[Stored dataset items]
::::::::::
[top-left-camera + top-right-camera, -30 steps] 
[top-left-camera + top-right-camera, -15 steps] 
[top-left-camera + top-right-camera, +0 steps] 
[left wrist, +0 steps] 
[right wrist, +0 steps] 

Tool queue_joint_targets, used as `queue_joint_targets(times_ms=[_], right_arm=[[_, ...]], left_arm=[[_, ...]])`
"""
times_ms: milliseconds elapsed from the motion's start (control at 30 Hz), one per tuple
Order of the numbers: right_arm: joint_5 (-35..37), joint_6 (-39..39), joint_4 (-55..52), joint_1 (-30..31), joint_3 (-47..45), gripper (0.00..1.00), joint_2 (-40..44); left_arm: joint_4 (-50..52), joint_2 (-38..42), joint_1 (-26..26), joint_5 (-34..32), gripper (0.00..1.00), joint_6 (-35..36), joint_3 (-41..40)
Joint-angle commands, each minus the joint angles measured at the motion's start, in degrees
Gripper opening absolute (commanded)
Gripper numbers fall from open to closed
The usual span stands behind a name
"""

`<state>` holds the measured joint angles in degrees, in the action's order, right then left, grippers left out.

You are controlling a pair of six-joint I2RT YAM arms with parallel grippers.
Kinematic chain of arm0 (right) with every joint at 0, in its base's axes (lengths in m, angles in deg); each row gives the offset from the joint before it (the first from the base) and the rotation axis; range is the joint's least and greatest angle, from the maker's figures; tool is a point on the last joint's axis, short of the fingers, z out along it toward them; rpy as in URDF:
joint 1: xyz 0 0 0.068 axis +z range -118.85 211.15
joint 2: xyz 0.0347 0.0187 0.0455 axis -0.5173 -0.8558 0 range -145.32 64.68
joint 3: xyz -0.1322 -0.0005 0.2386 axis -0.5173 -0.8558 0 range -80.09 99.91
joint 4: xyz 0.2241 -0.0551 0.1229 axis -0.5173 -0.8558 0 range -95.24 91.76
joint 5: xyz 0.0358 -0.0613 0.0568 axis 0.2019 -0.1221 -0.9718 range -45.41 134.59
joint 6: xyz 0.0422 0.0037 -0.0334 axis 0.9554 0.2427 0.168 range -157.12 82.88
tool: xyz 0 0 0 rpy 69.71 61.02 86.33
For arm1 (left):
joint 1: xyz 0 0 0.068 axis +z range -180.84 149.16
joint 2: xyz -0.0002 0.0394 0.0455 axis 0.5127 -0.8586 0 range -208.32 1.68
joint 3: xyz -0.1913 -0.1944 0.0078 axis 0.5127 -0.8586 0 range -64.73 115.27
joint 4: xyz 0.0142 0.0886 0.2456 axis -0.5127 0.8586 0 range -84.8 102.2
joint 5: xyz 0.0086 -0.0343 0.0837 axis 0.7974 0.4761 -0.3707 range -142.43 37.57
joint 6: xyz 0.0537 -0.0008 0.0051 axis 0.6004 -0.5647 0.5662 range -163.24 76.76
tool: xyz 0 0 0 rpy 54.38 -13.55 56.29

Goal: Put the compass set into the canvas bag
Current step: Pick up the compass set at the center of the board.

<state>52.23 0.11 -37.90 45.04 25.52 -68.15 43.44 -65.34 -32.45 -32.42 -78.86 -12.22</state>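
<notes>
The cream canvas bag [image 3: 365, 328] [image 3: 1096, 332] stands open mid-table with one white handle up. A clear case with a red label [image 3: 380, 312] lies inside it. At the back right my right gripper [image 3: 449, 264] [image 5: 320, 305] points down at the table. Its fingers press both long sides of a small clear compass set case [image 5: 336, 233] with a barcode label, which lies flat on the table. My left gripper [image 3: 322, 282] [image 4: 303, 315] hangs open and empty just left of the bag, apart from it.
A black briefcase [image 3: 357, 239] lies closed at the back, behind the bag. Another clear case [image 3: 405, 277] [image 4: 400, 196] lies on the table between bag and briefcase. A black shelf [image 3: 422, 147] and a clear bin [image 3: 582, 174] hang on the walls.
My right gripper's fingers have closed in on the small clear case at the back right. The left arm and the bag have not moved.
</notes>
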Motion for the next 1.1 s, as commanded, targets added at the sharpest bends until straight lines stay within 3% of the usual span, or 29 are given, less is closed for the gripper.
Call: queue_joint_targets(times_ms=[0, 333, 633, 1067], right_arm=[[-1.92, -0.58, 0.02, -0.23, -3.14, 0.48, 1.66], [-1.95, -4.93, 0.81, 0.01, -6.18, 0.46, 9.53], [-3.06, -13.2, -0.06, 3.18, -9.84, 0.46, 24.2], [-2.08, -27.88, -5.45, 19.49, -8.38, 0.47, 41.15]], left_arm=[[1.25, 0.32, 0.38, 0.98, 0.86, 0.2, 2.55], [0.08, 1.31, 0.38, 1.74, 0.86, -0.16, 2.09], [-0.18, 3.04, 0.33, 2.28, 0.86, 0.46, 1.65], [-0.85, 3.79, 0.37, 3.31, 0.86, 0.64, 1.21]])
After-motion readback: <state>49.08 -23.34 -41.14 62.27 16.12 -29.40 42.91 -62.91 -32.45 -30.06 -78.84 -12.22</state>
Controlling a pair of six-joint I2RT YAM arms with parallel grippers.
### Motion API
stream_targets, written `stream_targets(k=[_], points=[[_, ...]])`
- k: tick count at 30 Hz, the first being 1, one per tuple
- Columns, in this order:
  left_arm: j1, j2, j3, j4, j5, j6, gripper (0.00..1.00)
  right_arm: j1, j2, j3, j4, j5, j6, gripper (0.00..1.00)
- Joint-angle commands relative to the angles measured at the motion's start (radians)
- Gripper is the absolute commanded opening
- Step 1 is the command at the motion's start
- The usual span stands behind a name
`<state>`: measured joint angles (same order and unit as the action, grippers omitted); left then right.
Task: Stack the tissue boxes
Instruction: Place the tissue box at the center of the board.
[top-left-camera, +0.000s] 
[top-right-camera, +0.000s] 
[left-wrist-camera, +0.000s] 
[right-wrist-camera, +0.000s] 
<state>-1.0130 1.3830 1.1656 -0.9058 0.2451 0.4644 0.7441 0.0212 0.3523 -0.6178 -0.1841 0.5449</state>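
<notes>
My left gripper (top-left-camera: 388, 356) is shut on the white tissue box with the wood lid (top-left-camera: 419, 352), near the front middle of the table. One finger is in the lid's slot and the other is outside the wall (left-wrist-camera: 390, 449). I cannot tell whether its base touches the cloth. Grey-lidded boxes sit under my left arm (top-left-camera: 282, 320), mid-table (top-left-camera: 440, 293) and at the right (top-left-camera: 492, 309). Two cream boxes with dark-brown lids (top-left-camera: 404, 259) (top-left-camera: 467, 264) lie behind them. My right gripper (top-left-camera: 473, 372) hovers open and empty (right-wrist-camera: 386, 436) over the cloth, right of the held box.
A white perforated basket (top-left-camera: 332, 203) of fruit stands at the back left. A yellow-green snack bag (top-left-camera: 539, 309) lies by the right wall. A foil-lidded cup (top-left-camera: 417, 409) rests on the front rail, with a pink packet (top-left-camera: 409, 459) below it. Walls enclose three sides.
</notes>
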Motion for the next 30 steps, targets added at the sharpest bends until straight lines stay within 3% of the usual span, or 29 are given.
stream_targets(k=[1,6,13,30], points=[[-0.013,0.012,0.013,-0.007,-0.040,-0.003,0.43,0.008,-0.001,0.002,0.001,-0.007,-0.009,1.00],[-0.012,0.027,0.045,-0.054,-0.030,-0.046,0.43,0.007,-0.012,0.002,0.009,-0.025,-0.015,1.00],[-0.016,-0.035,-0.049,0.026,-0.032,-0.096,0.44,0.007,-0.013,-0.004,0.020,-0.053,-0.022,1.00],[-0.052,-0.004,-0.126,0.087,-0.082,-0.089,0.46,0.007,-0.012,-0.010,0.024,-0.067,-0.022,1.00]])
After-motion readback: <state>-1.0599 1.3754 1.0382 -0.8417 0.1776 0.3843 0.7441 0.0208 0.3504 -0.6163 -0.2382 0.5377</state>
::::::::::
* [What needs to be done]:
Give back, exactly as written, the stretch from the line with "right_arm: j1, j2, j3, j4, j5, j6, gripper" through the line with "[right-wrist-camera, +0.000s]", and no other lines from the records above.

* [Output]:
  right_arm: j1, j2, j3, j4, j5, j6, gripper (0.00..1.00)
- Joint-angle commands relative to the angles measured at the motion's start (radians)
- Gripper is the absolute commanded opening
- Step 1 is the command at the motion's start
- The usual span stands behind a name
`<state>`: measured joint angles (same order and unit as the action, grippers omitted); left then right.
Task: Stack the tissue boxes
Instruction: Place the tissue box at the center of the board.
[top-left-camera, +0.000s] 
[top-right-camera, +0.000s] 
[left-wrist-camera, +0.000s] 
[right-wrist-camera, +0.000s] 

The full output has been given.